Учащенное дыхание Богдановой резко обрывается. Секунд пять сохраняется полная тишина. Я даже начинаю подозревать, что она «отстегнулась». Чтобы проверить, трогаю ладонями лицо. Она вздрагивает, будто током прикладываю.
Дикарка…
Блядь, да меня самого нехарактерной дрожью обсыпает. Рубит, словно первый раз к девчонке прикасаюсь. Смешно, сука. Смешно? На самом деле, шокирующее открытие. И я его умышленно задвигаю куда подальше.
– Ты… – бурный горячий выдох прилетает мне прямо в подбородок. Ловлю и там приход мурашек, и вновь удивляюсь столь острой реакции. Как это работает? – Не смей меня трогать… Пусти… – толкается сжатыми кулаками мне в грудь. Больше даже локтями, они зажаты между нашими телами. На деле кажется, что попросту боится нормально прикоснуться. – Пусти, сказала…
У меня нет природной тяги делать хоть что-нибудь с девчонками против их воли. Обычно я не веду себя с ними как отморозок. Посткоитальный похуизм – самое страшное преступление, которое я периодически совершаю. Намеренно не обижаю. Целок избегаю. Но Богданову, как бы она ни билась, я отпустить не могу. Плющит от ее реакций настолько, что сознание плывет. Знаю, что любое мое действие Лизу шокирует. Догадываюсь, что любой контакт для нее – первый опыт. И жадно хочу сорвать это первенство. По всем, мать вашу, пунктам. Понимаю это и сам от себя охреневаю.

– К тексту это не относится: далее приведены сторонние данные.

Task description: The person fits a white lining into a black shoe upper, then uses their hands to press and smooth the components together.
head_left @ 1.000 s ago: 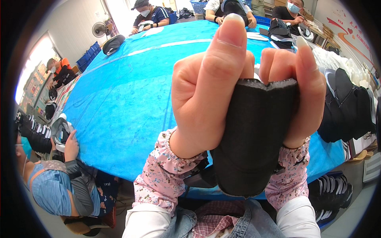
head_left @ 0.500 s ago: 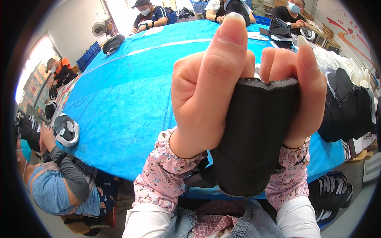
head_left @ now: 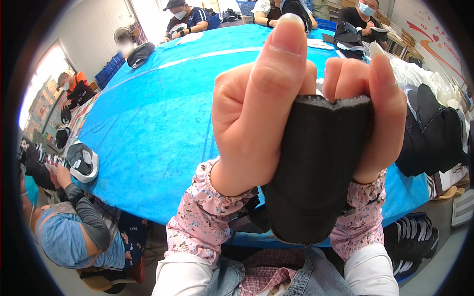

«Что за инфекция Бойка[2]?» – ошарашенно друга своего, блядь, лучшего вспоминаю и его нездоровое желание быть во всем первым.
Это хуже Эболы. Кому как не мне понимать?
С трудом сглатываю и пытаюсь вернуть сознанию трезвость. Но, сука… Меня буквально бомбит. Каждую клетку пронизывает судорогой и воспламеняет какой-то бешеной горючей смесью. Дыхание сгущается, становится чересчур резким, хриплым и частым. Мозги вместе с кровью сливаются в пах. Стоит на Богданову по полной уже. Максимальный раскат, хотя по факту толком не касался. Распирает член до боли. Шевелиться опасно. Каждое движение огненной пульсацией отзывается.
Впервые мне кажется, что я от своей похоти попросту взорвусь.
Наверное, все дело в дикости Богдановой. Таких неправильно правильных я не то что не встречал, даже представить не смог бы.
Каждое утро она словно из прошлого века является. Каждое утро я без каких-либо объяснений на ней зависаю. Каждое утро у меня случается остановка и перезапуск всех систем, стоит ей лишь мимо пройти.
Притягивает взгляд не только своей естественной красотой. Хотя и ею, блядь, тоже. Но больше всего меня торкает то, как Богданова держится. Со скромностью монашки. С достоинством принцессы. С осторожностью мелкого, но крайне умного зверька.
Да, мать вашу, у нас та еще Саванна.
Только я никогда не считал себя хищником. Возможно, потому что всегда сытый ходил. Местные самочки сами в руки падали. Успевай обрабатывать. А потом появилась Богданова и взбудоражила во мне самые низменные инстинкты. Первый из распознанных – выйти на охоту.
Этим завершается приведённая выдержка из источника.